§ **Task description**:
Set down the full listing exactly, character for character.

─── Data extract ───

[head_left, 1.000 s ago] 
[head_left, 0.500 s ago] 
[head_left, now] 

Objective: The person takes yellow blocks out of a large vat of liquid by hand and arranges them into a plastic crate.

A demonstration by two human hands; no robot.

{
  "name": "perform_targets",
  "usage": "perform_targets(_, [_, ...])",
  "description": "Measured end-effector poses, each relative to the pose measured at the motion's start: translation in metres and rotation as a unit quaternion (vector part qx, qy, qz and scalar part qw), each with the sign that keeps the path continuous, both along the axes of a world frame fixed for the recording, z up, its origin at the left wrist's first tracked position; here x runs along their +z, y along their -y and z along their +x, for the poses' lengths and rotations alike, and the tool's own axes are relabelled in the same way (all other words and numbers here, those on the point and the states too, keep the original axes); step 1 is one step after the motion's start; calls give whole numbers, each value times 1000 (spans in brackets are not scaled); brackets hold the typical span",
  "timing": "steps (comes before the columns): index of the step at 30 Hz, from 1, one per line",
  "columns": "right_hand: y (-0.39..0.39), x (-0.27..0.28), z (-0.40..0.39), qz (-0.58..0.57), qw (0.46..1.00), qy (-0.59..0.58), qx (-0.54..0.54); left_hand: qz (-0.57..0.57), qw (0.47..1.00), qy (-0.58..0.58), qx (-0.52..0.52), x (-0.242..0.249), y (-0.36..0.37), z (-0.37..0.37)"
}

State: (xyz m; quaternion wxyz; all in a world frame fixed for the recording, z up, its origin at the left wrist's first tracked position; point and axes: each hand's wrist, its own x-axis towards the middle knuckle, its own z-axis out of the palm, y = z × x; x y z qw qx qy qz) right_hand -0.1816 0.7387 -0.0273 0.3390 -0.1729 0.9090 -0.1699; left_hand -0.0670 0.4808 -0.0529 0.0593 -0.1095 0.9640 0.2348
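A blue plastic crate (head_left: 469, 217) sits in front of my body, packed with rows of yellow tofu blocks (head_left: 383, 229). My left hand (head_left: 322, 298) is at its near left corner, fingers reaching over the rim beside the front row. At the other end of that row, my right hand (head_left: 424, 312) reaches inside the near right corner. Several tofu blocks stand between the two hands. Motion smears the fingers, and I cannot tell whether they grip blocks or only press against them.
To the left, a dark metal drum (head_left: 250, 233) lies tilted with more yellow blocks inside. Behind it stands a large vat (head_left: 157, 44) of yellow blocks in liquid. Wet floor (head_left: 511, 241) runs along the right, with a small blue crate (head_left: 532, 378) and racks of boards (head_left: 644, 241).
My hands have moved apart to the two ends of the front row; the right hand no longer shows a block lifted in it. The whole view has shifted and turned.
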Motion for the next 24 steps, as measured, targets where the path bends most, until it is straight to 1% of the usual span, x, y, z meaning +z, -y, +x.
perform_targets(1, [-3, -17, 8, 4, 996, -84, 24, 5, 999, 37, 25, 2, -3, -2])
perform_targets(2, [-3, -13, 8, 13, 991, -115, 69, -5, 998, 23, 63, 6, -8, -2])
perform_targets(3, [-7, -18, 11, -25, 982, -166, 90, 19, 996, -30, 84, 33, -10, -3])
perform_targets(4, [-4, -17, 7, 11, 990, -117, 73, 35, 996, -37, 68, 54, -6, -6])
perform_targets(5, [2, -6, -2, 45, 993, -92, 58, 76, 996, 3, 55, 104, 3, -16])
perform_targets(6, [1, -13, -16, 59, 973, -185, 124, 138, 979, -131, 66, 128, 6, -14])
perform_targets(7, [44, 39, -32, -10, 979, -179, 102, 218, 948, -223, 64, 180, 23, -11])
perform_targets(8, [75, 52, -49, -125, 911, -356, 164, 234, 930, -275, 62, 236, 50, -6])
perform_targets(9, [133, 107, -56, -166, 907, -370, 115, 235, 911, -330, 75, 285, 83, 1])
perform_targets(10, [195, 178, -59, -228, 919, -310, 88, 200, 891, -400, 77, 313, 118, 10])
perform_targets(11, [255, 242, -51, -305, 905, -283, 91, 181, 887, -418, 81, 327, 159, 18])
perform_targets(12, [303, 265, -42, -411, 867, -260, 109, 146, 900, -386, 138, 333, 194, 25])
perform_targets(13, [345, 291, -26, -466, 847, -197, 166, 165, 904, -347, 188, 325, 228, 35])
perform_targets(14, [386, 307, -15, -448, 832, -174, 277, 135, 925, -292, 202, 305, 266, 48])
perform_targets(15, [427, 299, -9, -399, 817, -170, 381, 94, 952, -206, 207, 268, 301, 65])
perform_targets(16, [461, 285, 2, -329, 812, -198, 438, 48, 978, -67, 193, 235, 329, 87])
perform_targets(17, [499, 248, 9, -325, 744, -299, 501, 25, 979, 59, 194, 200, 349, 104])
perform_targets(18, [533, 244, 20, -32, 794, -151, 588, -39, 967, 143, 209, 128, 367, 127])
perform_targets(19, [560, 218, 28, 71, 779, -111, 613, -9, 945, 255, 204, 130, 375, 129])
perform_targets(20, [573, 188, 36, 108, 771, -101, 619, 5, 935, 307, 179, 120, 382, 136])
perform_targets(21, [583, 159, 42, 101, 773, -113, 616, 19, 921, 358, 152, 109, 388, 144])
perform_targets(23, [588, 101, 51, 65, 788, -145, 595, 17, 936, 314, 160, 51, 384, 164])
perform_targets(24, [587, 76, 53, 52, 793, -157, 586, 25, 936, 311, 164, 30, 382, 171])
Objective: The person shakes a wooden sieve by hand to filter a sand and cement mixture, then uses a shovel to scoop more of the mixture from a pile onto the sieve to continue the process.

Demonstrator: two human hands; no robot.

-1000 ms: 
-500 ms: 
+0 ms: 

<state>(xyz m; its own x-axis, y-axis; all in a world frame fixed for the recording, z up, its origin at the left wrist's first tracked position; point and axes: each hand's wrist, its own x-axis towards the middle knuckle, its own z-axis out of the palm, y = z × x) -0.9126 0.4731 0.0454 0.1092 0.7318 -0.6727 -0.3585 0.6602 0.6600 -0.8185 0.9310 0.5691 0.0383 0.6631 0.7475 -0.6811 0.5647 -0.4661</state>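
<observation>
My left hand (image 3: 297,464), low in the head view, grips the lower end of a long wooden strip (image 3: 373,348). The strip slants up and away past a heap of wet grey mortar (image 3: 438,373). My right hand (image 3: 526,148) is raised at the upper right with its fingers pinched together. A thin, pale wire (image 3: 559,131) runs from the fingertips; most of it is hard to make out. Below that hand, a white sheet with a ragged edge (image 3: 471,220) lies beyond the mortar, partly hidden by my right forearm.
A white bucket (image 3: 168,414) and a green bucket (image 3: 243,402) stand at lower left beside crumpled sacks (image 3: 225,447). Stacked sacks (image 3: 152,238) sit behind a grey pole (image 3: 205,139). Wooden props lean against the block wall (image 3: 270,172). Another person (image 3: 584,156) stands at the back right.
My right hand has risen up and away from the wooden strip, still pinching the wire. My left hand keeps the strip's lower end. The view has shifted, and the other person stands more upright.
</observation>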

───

§ **Task solution**:
[head_left, 1.000 s ago] 
[head_left, 0.500 s ago] 
[head_left, now] 

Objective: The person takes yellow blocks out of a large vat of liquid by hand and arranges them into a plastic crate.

A demonstration by two human hands; no robot.

{
  "name": "perform_targets",
  "usage": "perform_targets(_, [_, ...])",
  "description": "Measured end-effector poses, each relative to the pose measured at the motion's start: translation in metres and rotation as a unit quaternion (vector part qx, qy, qz and scalar part qw), each with the sign that keeps the path continuous, both along the axes of a world frame fixed for the recording, z up, its origin at the left wrist's first tracked position; here x runs along their +z, y along their -y and z along their +x, for the poses' lengths and rotations alike, and the tool's own axes are relabelled in the same way (all other words and numbers here, those on the point and the states too, keep the original axes); step 1 is one step after the motion's start; calls give whole numbers, each value times 1000 (spans in brackets are not scaled); brackets hold the typical span",
  "timing": "steps (comes before the columns): index of the step at 30 Hz, from 1, one per line",
  "columns": "right_hand: y (-0.39..0.39), x (-0.27..0.28), z (-0.40..0.39), qz (-0.58..0.57), qw (0.46..1.00), qy (-0.59..0.58), qx (-0.54..0.54); left_hand: qz (-0.57..0.57), qw (0.47..1.00), qy (-0.58..0.58), qx (-0.52..0.52), x (-0.242..0.249), y (-0.36..0.37), z (-0.37..0.37)"
}

State: (xyz m; quaternion wxyz; all in a world frame fixed for the recording, z up, its origin at the left wrist's first tracked position; point and axes: each hand's wrist, its own x-axis towards the middle knuckle, its own z-axis out of the palm, y = z × x; x y z qw qx qy qz) right_hand -0.1816 0.7387 -0.0273 0.3390 -0.1729 0.9090 -0.1699; left_hand -0.0670 0.4808 -0.0529 0.0593 -0.1095 0.9640 0.2348
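A blue plastic crate (head_left: 469, 217) sits in front of my body, packed with rows of yellow tofu blocks (head_left: 383, 229). My left hand (head_left: 322, 298) is at its near left corner, fingers reaching over the rim beside the front row. At the other end of that row, my right hand (head_left: 424, 312) reaches inside the near right corner. Several tofu blocks stand between the two hands. Motion smears the fingers, and I cannot tell whether they grip blocks or only press against them.
To the left, a dark metal drum (head_left: 250, 233) lies tilted with more yellow blocks inside. Behind it stands a large vat (head_left: 157, 44) of yellow blocks in liquid. Wet floor (head_left: 511, 241) runs along the right, with a small blue crate (head_left: 532, 378) and racks of boards (head_left: 644, 241).
My hands have moved apart to the two ends of the front row; the right hand no longer shows a block lifted in it. The whole view has shifted and turned.
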Motion for the next 24 steps, as measured, targets where the path bends most, until it is straight to 1% of the usual span, x, y, z meaning +z, -y, +x.
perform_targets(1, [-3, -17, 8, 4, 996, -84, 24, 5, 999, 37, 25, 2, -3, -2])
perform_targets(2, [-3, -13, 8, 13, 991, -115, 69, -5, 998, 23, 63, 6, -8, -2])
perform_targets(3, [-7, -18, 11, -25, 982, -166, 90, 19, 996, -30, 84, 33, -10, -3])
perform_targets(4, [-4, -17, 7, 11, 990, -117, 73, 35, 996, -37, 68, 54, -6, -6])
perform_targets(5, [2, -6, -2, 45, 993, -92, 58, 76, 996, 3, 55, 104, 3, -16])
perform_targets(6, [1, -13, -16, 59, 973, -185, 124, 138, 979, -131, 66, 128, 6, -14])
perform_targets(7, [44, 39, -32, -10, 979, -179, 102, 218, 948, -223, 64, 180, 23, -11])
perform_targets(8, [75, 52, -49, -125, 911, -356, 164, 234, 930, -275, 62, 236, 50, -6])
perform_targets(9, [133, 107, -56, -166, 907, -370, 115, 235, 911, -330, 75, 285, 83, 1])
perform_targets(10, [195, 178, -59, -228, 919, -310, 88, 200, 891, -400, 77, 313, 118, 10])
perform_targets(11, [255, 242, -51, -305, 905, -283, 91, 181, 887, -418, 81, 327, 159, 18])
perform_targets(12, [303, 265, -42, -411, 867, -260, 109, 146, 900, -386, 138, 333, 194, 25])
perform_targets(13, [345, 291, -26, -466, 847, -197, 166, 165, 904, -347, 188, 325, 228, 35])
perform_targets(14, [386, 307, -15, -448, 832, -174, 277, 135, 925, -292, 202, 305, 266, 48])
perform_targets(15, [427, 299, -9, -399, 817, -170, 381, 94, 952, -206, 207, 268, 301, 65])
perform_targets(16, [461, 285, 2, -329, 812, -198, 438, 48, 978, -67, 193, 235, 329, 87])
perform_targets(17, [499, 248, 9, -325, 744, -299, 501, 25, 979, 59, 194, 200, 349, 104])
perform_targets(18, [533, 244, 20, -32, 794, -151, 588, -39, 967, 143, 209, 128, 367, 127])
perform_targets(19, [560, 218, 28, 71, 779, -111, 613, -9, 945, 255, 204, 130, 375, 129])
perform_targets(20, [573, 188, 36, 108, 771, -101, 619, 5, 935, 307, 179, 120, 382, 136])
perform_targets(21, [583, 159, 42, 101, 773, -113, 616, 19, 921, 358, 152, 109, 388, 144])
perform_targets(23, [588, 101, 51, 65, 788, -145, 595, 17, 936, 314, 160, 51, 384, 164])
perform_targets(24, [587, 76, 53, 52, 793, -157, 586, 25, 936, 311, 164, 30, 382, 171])
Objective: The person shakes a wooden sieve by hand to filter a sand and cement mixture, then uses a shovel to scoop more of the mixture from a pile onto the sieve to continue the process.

Demonstrator: two human hands; no robot.

-1000 ms: 
-500 ms: 
+0 ms: 

<state>(xyz m; its own x-axis, y-axis; all in a world frame fixed for the recording, z up, its origin at the left wrist's first tracked position; point and axes: each hand's wrist, its own x-axis towards the middle knuckle, its own z-axis out of the palm, y = z × x) -0.9126 0.4731 0.0454 0.1092 0.7318 -0.6727 -0.3585 0.6602 0.6600 -0.8185 0.9310 0.5691 0.0383 0.6631 0.7475 -0.6811 0.5647 -0.4661</state>
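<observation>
My left hand (image 3: 297,464), low in the head view, grips the lower end of a long wooden strip (image 3: 373,348). The strip slants up and away past a heap of wet grey mortar (image 3: 438,373). My right hand (image 3: 526,148) is raised at the upper right with its fingers pinched together. A thin, pale wire (image 3: 559,131) runs from the fingertips; most of it is hard to make out. Below that hand, a white sheet with a ragged edge (image 3: 471,220) lies beyond the mortar, partly hidden by my right forearm.
A white bucket (image 3: 168,414) and a green bucket (image 3: 243,402) stand at lower left beside crumpled sacks (image 3: 225,447). Stacked sacks (image 3: 152,238) sit behind a grey pole (image 3: 205,139). Wooden props lean against the block wall (image 3: 270,172). Another person (image 3: 584,156) stands at the back right.
My right hand has risen up and away from the wooden strip, still pinching the wire. My left hand keeps the strip's lower end. The view has shifted, and the other person stands more upright.
</observation>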

The requested output is complete.